Exercise instructions:
Everything from the first line of the material below through the line containing "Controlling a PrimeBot" is to be printed exactly, and nothing more.
((
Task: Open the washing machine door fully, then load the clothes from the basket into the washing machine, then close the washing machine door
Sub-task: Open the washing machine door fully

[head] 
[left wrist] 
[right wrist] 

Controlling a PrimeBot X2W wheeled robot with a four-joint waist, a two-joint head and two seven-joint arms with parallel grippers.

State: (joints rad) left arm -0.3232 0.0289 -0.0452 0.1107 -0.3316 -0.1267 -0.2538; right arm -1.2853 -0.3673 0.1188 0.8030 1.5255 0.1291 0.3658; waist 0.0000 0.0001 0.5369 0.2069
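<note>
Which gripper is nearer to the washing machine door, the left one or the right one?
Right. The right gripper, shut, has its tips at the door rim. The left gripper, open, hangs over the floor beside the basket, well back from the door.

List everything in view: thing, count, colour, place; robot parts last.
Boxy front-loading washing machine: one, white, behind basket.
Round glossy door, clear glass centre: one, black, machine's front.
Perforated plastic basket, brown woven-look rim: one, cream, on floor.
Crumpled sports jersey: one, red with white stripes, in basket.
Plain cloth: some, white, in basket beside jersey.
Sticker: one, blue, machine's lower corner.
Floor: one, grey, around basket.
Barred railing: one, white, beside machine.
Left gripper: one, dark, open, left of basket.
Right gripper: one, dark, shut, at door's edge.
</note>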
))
Written response:
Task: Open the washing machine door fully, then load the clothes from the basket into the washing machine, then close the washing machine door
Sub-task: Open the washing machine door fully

[head] 
[left wrist] 
[right wrist] 

Controlling a PrimeBot X2W wheeled robot with a four-joint waist, a two-joint head and two seven-joint arms with parallel grippers.

The answer has been fully written out.